This is the enigma, this the solution in faith and spirit, in which Mr. Gladstone lived and moved. In him it gave to the energies of life their meaning, and to duty its foundation. While poetic voices and the oracles of sages—Goethe, Scott, Wordsworth, Shelley, Byron, Coleridge—were drawing men one way or another, or else were leaving the void turbid and formless, he, in the midst of doubts, distractions, and fears, saw a steadfast light where the Oxford men saw it; in that concrete representation of the unseen Power that, as he believed, had made and guides and rules the world, in that Church Catholic and Apostolic which alone would have the force and the stoutness necessary to serve for a breakwater against the deluge. Yet to understand Mr. Gladstone's case, we have ever to remember that what is called the catholic revival was not in England that which the catholic counter-revolution had been on the continent of Europe, primarily a political movement. Its workings were inward, in the sphere of the mind, in thought and faith, in idealised associations of historic grandeur.[84]

II

HIS RELIGIOUS GROWTH

The reader has already been told how at Rome and in Naples in 1832, Mr. Gladstone was suddenly arrested by the new idea of a church, interweaving with the whole of human life a pervading and equalised spirit of religion. Long years after, in an unfinished fragment, he began to trace the golden thread of his religious growth:—

My environment in my childhood was strictly evangelical. My dear and noble mother was a woman of warm piety but broken health, and I was not directly instructed by her. But I was brought up to believe that Doyly and Mant's Bible (then a standard book of the colour ruling in the church) was heretical, and that every unitarian (I suppose also every heathen) must, as matter of course, be lost forever.

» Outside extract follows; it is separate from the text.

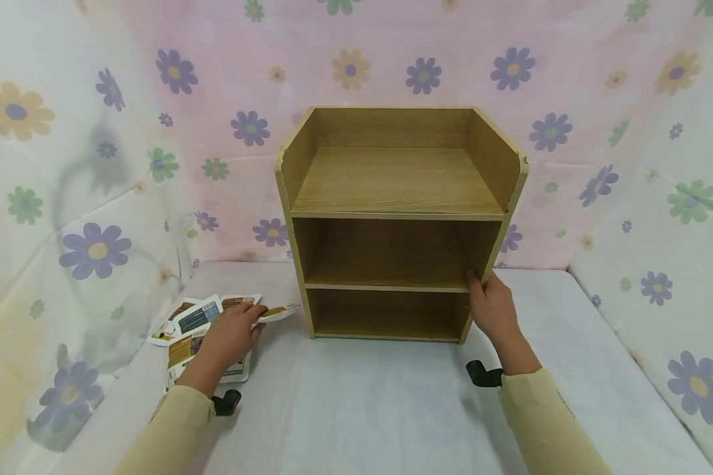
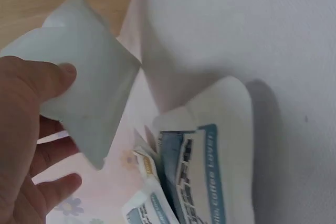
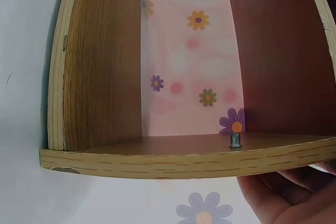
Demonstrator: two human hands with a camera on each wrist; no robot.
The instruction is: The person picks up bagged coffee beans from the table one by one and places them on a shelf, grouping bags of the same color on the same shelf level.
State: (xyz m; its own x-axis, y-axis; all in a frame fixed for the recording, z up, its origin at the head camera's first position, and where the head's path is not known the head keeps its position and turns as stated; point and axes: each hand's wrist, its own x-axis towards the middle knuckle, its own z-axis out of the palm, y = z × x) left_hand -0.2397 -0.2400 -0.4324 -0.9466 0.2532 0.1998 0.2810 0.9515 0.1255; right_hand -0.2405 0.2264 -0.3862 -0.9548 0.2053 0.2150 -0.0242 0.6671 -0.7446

This deplorable servitude of mind oppressed me in a greater or less degree for a number of years. As late as in the year (I think) 1836, one of my brothers married a beautiful and in every way charming person, who had been brought up in a family of the unitarian profession, yet under a mother very sincerely religious. I went through much mental difficulty and distress at the time, as there had been no express renunciation [by her] of the ancestral creed, and I absurdly busied myself with devising this or that religious test as what if accepted might suffice.[85]

So, as will be seen, the first access of churchlike ideas to my mind by no means sufficed to expel my inherited and bigoted misconception, though in the event they did it as I hope effectively. But I long retained in my recollection an observation made to me in (I think) the year 1829, by Mrs. Benjamin Gaskell of Thornes, near Wakefield, a seed which was destined long to remain in my mind without germinating. I fell into religious conversation with this excellent woman, the mother of my Eton friend Milnes Gaskell, himself the husband of an unitarian. She said to me, Surely we cannot entertain a doubt as to the future condition of any person truly united to Christ by faith and love, whatever may be the faults of his opinions. Here she supplied me with the key to the whole question. At this hour I feel grateful to her accordingly, for the scope of her remark is very wide; and it is now my rule to remember her in prayer before the altar.

There was nothing at Eton to subvert this frame of mind; for nothing was taught us either for it or against it. But in the spring and summer of 1828, I set to work on Hooker's Ecclesiastical Polity, and read it straight through. Intercourse with my elder sister Anne had increased my mental interest in religion, and she, though generally of evangelical sentiments, had an opinion that the standard divines of the English church were of great value. Hooker's exposition of the case of the church of England came to me as a mere abstraction; but I think that I found the doctrine of Baptismal Regeneration, theretofore abhorred, impossible to reject, and the way was thus opened for further changes.

In like manner at Oxford, I do not doubt that in 1830 and 1831 the study of Bishop Butler laid the ground for new modes of thought in religion, but his teaching in the sermons on our moral nature was not integrated, so to speak, until several years later by larger perusal of the works of Saint Augustine. I may, however, say that I was not of a mind ill disposed to submit to authority.

The Oxford Movement, properly so called, began in the year 1833, but it had no direct effect upon me. I did not see the Tracts, and to this hour I have read but few of them. Indeed, my first impressions and emotions in connection with it were those of indignation at what I thought the rash intemperate censures pronounced by Mr. Hurrell Froude upon the reformers. My chief tie with Oxford was the close friendship I had formed in 1830 with Walter Hamilton.[86] His character, always loving and loved, had, not very greatly later, become deeply devout. But I do not think he at this time sympathised with Newman and his friends; and he had the good sense, in conjunction with Mr. Denison, afterwards bishop, to oppose the censure upon Dr. Hampden, to which I foolishly and ignorantly gave in, without, however, being an active or important participator.